Message par Geph1475 le Ven 7 Juin - 18:52

Le Dauphiné Libéré du jour, vendredi 7 juin 2013, quant à lui, fait état de 5 personnes mises en examen, en les citant nommément.
La juge aurait relevé des pratiques surprenantes, consistant en l'attribution de prêts de plusieurs dizaines de milliers d'euros pour pallier des problèmes de trésorerie, et 3 des personnes mises en examen, auraient ainsi avancé des sommes considérables à leur club.
Selon les informations dont dispose le DL, il leur serait reproché d'avoir essayé "de sauver leur argent" lorsque la situation financière du club laissait présager une future liquidation judiciaire.
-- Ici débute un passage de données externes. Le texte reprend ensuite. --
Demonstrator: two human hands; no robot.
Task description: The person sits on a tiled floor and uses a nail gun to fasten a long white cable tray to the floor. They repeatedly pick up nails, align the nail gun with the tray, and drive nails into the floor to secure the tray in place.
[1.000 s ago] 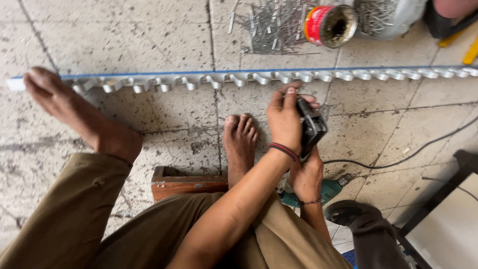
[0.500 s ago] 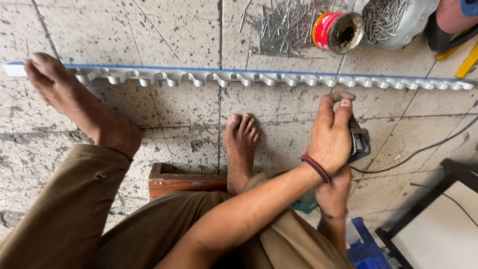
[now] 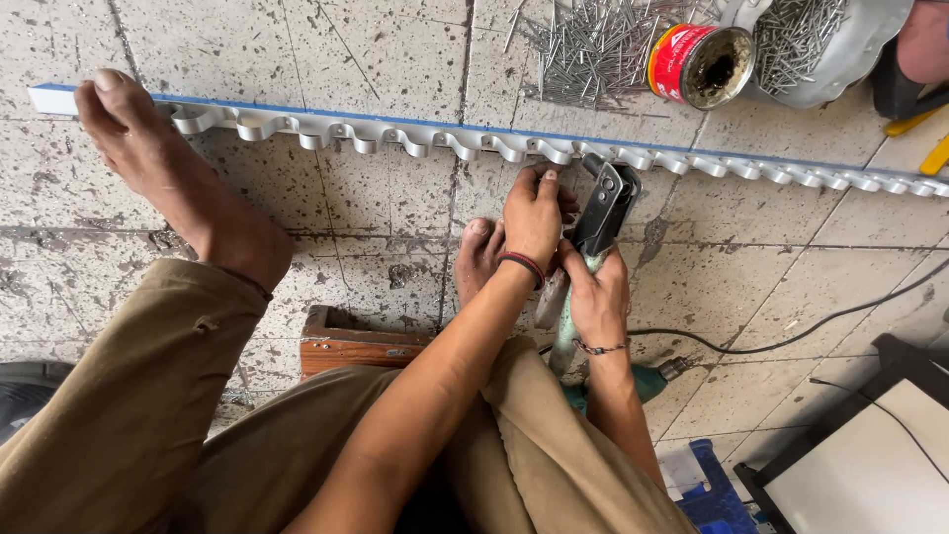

L'une des personnes en retirant une partie des sommes prêtées, et les 2 autres en ayant voulu transformer leur prêt en don, ce qui aurait permis de bénéficier d'une déduction fiscale au titre des dons faits aux associations. Une somme modique, finalement, au regard de ce qu'elles auraient engagé à perte dans le GHAFC.
Ainsi, l'article du DL indique que des proches du club considèrent que les gens parlent de malversations financières, alors qu'aucune des personnes visées ne se serait enrichie et qu'au contraire, elles auraient perdu énormément d'argent personnel.
L'ancien président, pris par l'urgence de la présentation de son dossier à la DNCG, aurait signé un avenant à un contrat de prêt à la place d'un prêteur (entrepreneur de plomberie qui aurait prêté une somme très importante).
Le président prétend se prévaloir d'un accord téléphonique, ce que conteste l'entrepreneur.
Cet élément établi lors de l'examen des créances dans le cadre de la liquidation judiciaire, serait à l'origine de la mise en examen pour faux et usage de faux.
Il est également reproché aux personnes mises en cause, une complicité de banqueroute. Cela signifie qu'elles auraient retardé volontairement le dépôt de bilan pour favoriser leurs intérêts personnels.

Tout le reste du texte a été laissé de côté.